Ed sem dúvida é uma figura única, personagem singular dessa mistura de Amazônia com Rio de janeiro, o qual eu não poderia ter mais orgulho de ser meu pai. Ed é o culpado maior pela minha crueldade branca e a filhotinha de cobra que sou, mas é também responsável por grande parte da minha garra e minha atitude pé-no-chão. Ed acima de qualquer coisa me ensinou sensatez e faz de tudo para me ensinar serenidade. Ed junto à Dona Beth, me passou esse senso crítico e a gana por cultura, leitura e aprendizagem em geral.
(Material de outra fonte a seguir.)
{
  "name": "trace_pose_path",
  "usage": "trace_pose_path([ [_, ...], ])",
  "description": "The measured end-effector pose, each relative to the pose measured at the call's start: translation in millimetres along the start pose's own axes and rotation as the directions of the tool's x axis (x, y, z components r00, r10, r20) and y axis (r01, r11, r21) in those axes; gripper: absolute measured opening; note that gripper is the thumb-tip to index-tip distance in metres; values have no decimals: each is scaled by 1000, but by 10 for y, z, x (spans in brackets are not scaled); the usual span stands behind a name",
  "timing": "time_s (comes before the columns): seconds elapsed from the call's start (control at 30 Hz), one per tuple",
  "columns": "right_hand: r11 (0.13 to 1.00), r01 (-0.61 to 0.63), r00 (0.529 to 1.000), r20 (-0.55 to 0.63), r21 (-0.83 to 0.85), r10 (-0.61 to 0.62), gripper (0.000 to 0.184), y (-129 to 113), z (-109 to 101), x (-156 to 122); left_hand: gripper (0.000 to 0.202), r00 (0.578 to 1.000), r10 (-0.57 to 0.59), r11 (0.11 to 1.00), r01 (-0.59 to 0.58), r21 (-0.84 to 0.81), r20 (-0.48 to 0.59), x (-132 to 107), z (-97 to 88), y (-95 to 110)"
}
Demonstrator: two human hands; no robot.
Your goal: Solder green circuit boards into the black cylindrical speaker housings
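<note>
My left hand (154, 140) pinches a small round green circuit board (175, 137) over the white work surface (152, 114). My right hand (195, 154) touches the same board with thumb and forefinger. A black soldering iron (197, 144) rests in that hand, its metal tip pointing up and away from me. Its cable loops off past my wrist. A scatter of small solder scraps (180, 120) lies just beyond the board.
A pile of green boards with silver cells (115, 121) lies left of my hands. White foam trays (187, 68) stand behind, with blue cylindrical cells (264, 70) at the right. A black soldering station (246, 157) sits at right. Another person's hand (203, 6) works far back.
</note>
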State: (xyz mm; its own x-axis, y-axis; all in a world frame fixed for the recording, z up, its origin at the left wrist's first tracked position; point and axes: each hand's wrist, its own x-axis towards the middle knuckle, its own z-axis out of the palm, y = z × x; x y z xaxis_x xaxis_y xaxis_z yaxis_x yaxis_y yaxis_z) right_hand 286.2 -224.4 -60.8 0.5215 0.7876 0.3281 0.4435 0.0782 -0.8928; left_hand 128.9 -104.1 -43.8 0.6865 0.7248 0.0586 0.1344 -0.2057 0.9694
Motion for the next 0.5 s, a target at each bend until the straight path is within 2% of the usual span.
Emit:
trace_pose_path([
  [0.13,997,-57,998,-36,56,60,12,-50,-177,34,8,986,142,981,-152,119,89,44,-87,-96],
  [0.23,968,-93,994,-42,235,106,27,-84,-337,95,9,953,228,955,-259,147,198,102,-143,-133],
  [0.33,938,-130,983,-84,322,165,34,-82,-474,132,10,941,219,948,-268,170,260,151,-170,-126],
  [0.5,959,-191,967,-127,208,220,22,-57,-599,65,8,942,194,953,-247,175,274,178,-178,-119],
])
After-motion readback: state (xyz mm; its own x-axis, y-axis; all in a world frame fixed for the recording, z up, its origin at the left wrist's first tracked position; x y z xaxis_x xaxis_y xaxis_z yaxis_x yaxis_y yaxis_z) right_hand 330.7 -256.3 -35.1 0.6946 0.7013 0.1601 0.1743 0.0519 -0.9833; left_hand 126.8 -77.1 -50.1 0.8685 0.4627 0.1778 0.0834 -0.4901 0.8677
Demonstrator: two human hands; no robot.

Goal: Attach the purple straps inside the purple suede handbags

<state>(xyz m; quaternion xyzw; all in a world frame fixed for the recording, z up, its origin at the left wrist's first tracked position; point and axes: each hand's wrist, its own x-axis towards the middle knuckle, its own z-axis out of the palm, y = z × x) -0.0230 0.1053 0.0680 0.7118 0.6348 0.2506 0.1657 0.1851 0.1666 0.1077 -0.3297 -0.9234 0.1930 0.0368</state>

Ed infestou minha vida de bom humor e me mostrou que nao há nada melhor do que uma cantoria alta pela manhã ("Chiquinha, eu fiz tuuuuuuudo para você gostar de mim...). Ed me ensinou afeto, abraço, massagem no pé e sempre exigiu todo o cafuné que tem direito. Ed lidou com minhas loucuras, sempre me dando toques e esporros pertinentes, porém mais do que tudo, me deu e dá todo suporte nas minhas decisões e também nos perrengues que de quando em vez a vida me proporciona.

Ed é meu pai amado, Edilson Rodrigues Martins, e haja papel para expressar a saudade que sinto de você.